Strage a Roma: intera famiglia sterminata, caccia al colpevole

Strage a Roma: intera famiglia sterminata, caccia al colpevole

Un dramma inaccettabile ha scosso la periferia di Roma. Tre membri di una famiglia originaria del Bangladesh sono stati brutalmente assassinati in un appartamento situato in via Montiglio, nella zona di Pineta Sacchetti-Casalotti. Le vittime, Kamal Uddin, di 39 anni, la moglie Jahan Hosne Momotaj, di 38 anni, e la loro figlia Arowa, di soli 6 anni, hanno trovato una morte atroce, segnata da ferite inflitte con un’arma da taglio.

A sopravvivere, seppur gravemente ferito, è rimasto il figlio maggiore, un ragazzo di 20 anni.
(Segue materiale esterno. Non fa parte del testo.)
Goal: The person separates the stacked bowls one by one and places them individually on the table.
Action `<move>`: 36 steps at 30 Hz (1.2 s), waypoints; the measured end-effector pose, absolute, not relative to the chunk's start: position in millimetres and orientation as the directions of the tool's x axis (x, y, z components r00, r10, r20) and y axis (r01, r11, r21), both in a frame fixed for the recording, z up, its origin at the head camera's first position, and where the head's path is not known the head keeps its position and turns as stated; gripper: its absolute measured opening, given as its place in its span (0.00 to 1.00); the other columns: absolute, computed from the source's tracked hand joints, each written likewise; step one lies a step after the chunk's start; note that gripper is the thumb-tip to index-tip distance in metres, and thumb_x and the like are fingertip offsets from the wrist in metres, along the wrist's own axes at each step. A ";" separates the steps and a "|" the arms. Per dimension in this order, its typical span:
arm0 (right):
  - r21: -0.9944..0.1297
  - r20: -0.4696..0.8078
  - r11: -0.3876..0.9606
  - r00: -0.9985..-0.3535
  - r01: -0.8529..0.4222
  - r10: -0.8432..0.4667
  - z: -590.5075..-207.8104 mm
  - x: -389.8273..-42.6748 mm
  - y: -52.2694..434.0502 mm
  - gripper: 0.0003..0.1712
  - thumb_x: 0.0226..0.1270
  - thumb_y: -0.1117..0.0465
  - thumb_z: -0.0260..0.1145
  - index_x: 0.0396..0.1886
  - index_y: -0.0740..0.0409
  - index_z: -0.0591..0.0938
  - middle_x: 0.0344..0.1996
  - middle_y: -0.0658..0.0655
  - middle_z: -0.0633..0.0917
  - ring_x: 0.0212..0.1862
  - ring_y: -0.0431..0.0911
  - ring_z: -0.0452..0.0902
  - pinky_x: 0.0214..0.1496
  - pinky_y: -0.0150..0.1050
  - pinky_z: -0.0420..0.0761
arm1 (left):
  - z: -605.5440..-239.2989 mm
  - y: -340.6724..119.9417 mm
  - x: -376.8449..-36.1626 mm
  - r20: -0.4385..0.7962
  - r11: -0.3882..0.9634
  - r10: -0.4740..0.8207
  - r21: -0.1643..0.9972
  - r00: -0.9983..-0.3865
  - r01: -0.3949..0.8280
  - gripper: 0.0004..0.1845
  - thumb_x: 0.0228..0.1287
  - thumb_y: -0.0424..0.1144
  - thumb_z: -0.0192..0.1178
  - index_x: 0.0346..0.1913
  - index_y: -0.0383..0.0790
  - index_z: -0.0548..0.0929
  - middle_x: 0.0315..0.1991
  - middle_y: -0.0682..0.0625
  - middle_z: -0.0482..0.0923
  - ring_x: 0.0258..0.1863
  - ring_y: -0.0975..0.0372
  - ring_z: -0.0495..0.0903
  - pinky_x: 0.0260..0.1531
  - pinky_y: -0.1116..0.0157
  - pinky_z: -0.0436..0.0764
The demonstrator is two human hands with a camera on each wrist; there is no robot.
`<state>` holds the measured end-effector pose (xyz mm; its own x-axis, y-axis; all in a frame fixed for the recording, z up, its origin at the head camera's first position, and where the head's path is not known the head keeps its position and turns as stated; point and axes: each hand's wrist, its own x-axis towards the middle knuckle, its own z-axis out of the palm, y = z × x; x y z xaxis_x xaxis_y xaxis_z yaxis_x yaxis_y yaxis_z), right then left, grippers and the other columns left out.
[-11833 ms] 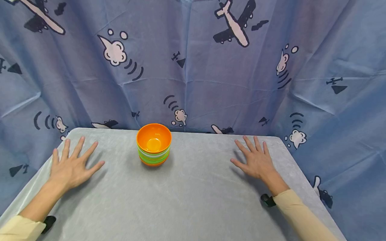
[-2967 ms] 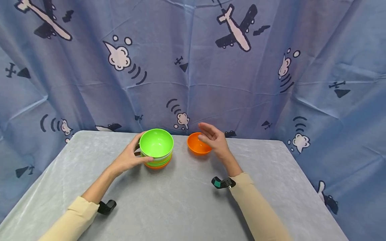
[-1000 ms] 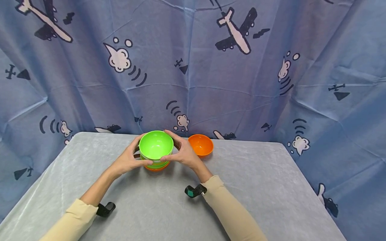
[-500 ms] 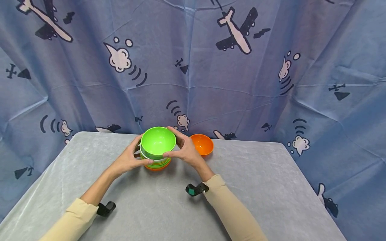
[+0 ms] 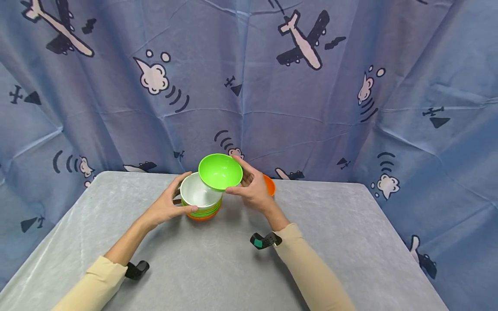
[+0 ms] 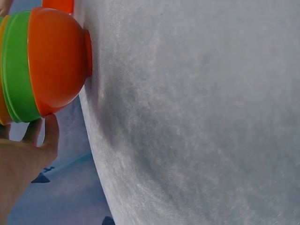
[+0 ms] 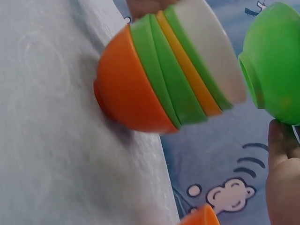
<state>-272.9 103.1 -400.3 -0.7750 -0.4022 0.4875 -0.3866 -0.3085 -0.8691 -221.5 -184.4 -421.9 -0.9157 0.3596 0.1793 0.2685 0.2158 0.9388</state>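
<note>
Green bowl point(image 5: 220, 171) came free. A second earlier it was nested on top of the stack point(image 5: 203, 211); now it was in the air, above and right of it, mouth up. Right hand point(image 5: 254, 190) had it: right fingers point(image 7: 279, 145) grasped its side. Foot was just beside the stack's top rim; couldn't tell if there was a gap.

Result: white bowl point(image 5: 196, 194) was exposed as the new top, more bowls nested under it. Left hand point(image 5: 167, 203) hadn't shifted, fingers curled round the stack's left side, steadying it by my read. Stack stayed upright on the surface point(image 5: 202, 268).

Loose orange bowl point(image 5: 270, 185) was where it had been, on the surface right of the stack, partly hidden by the right hand.

My read: unstacking was one bowl further on, green one separated but not yet set down.
</note>
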 end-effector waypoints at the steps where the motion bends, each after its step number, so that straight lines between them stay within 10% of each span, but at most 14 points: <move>1: -0.869 0.488 -0.306 -0.776 -0.389 -0.399 -399.1 -272.9 107.1 0.65 0.42 0.53 0.86 0.77 0.69 0.62 0.75 0.61 0.66 0.73 0.55 0.63 0.71 0.45 0.65 | -421.7 -184.4 -221.5 0.178 0.218 0.359 0.939 -0.916 0.267 0.53 0.59 0.36 0.76 0.81 0.53 0.53 0.73 0.44 0.58 0.70 0.44 0.63 0.61 0.41 0.69; 36: -0.948 0.288 0.081 -0.936 -0.309 -0.203 -408.9 -255.4 288.5 0.52 0.57 0.80 0.74 0.79 0.66 0.59 0.75 0.68 0.61 0.73 0.51 0.61 0.64 0.33 0.70 | -418.8 -184.2 -219.6 0.151 0.250 0.356 0.935 -0.922 0.250 0.53 0.60 0.38 0.75 0.82 0.51 0.52 0.77 0.42 0.53 0.73 0.41 0.57 0.63 0.40 0.68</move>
Trasportato in codice rosso al Policlinico Gemelli, il giovane è attualmente ricoverato in prognosi riservata, ma fortunatamente non è in pericolo di vita.

Le urla e l’allerta dei vicini

La tragedia è stata scoperta grazie all’allerta lanciata da alcuni vicini, che hanno percepito urla strazianti provenienti dall’abitazione. Gli agenti del commissariato di Aurelio, insieme alla Squadra Mobile di Roma, si sono precipitati sul posto, avviando immediatamente un’indagine sotto la supervisione della Procura di Roma. Un fascicolo è stato aperto per omicidio e lesioni, mentre gli investigatori si concentrano sulla cerchia di conoscenti della famiglia.

Un sospettato è già emerso: un connazionale bengalese, amico della famiglia, attualmente ricercato dalla polizia. Gli inquirenti stanno esaminando attentamente i filmati delle telecamere di sorveglianza in zona, i tabulati telefonici e i dispositivi delle vittime, nel tentativo di ricostruire le ultime ore prima della tragedia e di verificare eventuali incontri avvenuti in casa.

Un’arma, una mannaia, è stata sequestrata all’interno dell’abitazione, ritenuta dagli investigatori l’arma del delitto. Inoltre, una felpa insanguinata è stata rinvenuta in un parcheggio privato all’inizio di via Montiglio, a circa cento metri dalla scena del crimine. Questo reperto sarà analizzato dalla polizia scientifica per ottenere ulteriori indizi.

Ipotesi e reazioni

Le indagini non escludono una possibile matrice passionale del delitto, ma ogni pista rimane aperta e sotto esame. La notizia della strage ha colpito profondamente i residenti del quartiere, che descrivono Kamal Uddin come un uomo gentile e benvoluto. Alcuni vicini ricordano come il 39enne si prestasse ad aiutare gli anziani con la spesa nel supermercato locale.

Una famiglia ben integrata, un esempio di persone rispettabili, secondo le parole di chi li conosceva. La piccola Arowa frequentava una scuola nelle vicinanze, mentre il fratello maggiore, con un lavoro, si vedeva meno in zona.

Un testimone ha raccontato di aver visto il giovane di vent’anni uscire dalla propria abitazione ferito e chiedere aiuto. Secondo la testimonianza, il ragazzo presentava una ferita all’addome e perdeva molto sangue, riuscendo a raggiungere l’esterno solo dopo l’aggressione.

Nei prossimi giorni, le autopsie sui corpi delle vittime saranno eseguite presso la sezione di medicina legale dell’Università Cattolica del Sacro Cuore. Gli investigatori sono impegnati a ricostruire la dinamica della strage, determinati a fare luce su un crimine che ha lasciato una comunità intera sotto shock.